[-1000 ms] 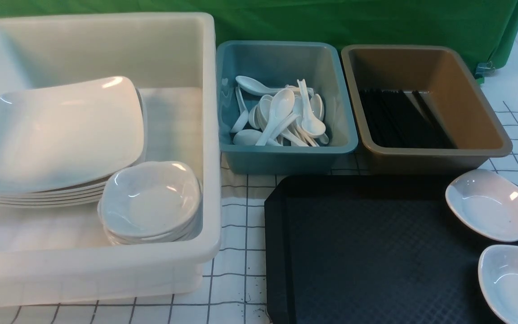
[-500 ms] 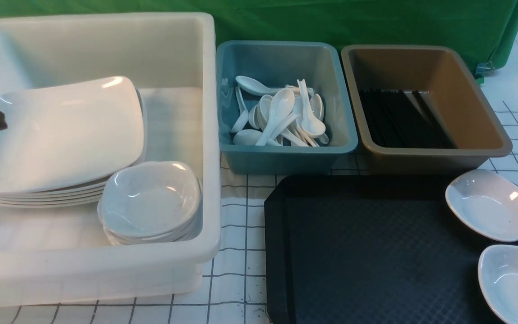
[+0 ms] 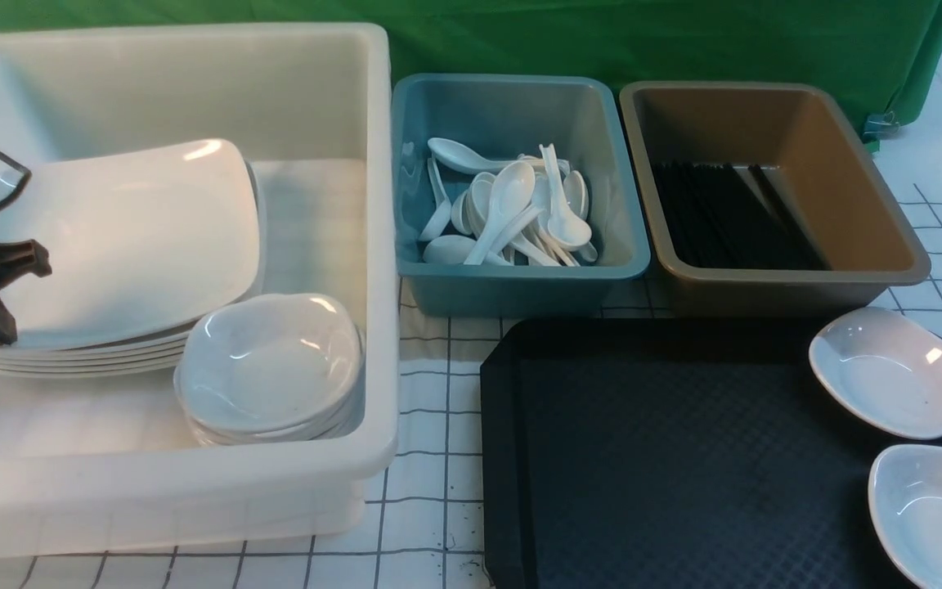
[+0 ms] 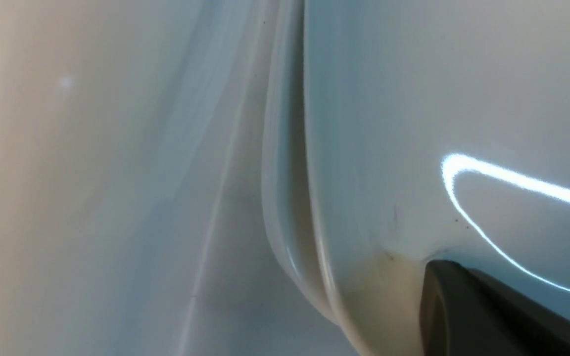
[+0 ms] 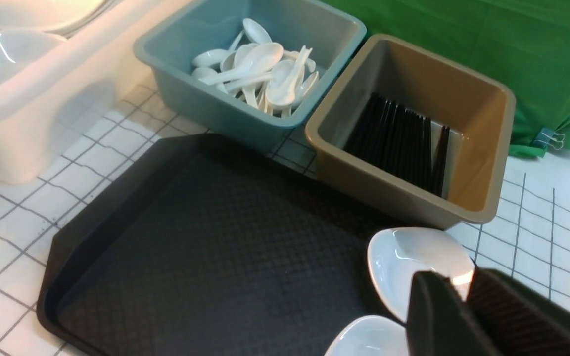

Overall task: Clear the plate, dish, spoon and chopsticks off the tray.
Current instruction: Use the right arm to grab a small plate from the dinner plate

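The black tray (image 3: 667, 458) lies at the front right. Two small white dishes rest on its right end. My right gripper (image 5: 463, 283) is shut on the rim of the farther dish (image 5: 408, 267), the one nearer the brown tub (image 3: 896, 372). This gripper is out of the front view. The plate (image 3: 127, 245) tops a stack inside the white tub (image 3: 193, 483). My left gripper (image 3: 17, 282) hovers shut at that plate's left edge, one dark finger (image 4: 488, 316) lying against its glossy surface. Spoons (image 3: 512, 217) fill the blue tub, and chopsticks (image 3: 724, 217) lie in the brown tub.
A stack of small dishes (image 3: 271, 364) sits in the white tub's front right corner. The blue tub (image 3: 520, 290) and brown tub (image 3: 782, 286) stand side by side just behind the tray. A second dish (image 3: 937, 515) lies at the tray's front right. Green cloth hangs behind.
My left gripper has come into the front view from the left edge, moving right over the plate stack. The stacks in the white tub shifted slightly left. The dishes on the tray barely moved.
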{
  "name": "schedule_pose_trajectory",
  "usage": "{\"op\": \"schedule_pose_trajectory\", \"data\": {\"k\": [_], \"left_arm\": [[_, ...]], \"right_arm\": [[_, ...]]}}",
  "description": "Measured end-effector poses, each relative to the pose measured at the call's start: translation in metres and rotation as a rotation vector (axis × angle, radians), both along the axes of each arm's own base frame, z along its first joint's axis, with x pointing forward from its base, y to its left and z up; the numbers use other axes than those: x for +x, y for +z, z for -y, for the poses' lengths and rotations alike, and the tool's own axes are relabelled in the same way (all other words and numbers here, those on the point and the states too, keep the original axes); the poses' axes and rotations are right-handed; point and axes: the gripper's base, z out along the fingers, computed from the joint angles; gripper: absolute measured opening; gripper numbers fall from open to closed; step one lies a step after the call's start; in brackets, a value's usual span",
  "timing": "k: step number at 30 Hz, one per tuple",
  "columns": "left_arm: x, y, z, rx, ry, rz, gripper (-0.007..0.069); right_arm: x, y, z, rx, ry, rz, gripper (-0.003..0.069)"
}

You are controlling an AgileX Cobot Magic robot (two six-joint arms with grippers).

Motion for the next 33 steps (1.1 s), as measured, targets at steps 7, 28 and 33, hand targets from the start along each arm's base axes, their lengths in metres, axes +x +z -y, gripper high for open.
{"op": "schedule_pose_trajectory", "data": {"k": [7,28,33], "left_arm": [[0.0,0.0,-0.003,0.059,-0.027,-0.014,-0.0003],[-0.023,0.135,0.105,-0.16,-0.22,0.203,-0.0003],[-0.034,0.129,0.204,-0.306,-0.501,0.127,-0.0002]], "right_arm": [[0.0,0.0,0.0,-0.002,0.0,-0.005,0.0124],[0.0,-0.001,0.0,-0.003,-0.001,-0.01,0.0144],[0.0,-0.001,0.0,0.014,-0.011,-0.023,0.0092]]}}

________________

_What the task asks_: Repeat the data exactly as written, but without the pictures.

_Reply_:
[-1000 ms] 
[-500 ms] 
[+0 ms] 
[+0 ms] 
[+0 ms] 

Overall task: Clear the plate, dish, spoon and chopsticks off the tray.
Current instruction: Use the right arm to grab a small plate from the dinner plate

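The black tray (image 3: 667, 458) lies at the front right. Two small white dishes rest on its right end. My right gripper (image 5: 463, 283) is shut on the rim of the farther dish (image 5: 408, 267), the one nearer the brown tub (image 3: 896, 372). This gripper is out of the front view. The plate (image 3: 127, 245) tops a stack inside the white tub (image 3: 193, 483). My left gripper (image 3: 17, 282) hovers shut at that plate's left edge, one dark finger (image 4: 488, 316) lying against its glossy surface. Spoons (image 3: 512, 217) fill the blue tub, and chopsticks (image 3: 724, 217) lie in the brown tub.
A stack of small dishes (image 3: 271, 364) sits in the white tub's front right corner. The blue tub (image 3: 520, 290) and brown tub (image 3: 782, 286) stand side by side just behind the tray. A second dish (image 3: 937, 515) lies at the tray's front right. Green cloth hangs behind.
My left gripper has come into the front view from the left edge, moving right over the plate stack. The stacks in the white tub shifted slightly left. The dishes on the tray barely moved.
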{
  "name": "schedule_pose_trajectory",
  "usage": "{\"op\": \"schedule_pose_trajectory\", \"data\": {\"k\": [_], \"left_arm\": [[_, ...]], \"right_arm\": [[_, ...]]}}",
  "description": "Measured end-effector poses, each relative to the pose measured at the call's start: translation in metres and rotation as a rotation vector (axis × angle, radians), both along the axes of each arm's own base frame, z along its first joint's axis, with x pointing forward from its base, y to its left and z up; the numbers use other axes than those: x for +x, y for +z, z for -y, for the poses' lengths and rotations alike, and the tool's own axes are relabelled in the same way (all other words and numbers here, those on the point and the states too, keep the original axes); the poses' axes and rotations are right-handed; point and axes: the gripper's base, z out along the fingers, computed from the joint angles; gripper: absolute measured opening; gripper numbers fall from open to closed; step one lies a step after the call's start; in brackets, a value's usual span",
  "timing": "k: step number at 30 Hz, one per tuple",
  "columns": "left_arm: x, y, z, rx, ry, rz, gripper (-0.007..0.069); right_arm: x, y, z, rx, ry, rz, gripper (-0.003..0.069)"
}

You are controlling an AgileX Cobot Magic robot (two six-joint arms with grippers).

Motion for the next 33 steps (1.1 s), as measured, targets at steps 7, 28 and 33, hand targets from the start along each arm's base axes, their lengths in metres, axes +x +z -y, gripper high for open.
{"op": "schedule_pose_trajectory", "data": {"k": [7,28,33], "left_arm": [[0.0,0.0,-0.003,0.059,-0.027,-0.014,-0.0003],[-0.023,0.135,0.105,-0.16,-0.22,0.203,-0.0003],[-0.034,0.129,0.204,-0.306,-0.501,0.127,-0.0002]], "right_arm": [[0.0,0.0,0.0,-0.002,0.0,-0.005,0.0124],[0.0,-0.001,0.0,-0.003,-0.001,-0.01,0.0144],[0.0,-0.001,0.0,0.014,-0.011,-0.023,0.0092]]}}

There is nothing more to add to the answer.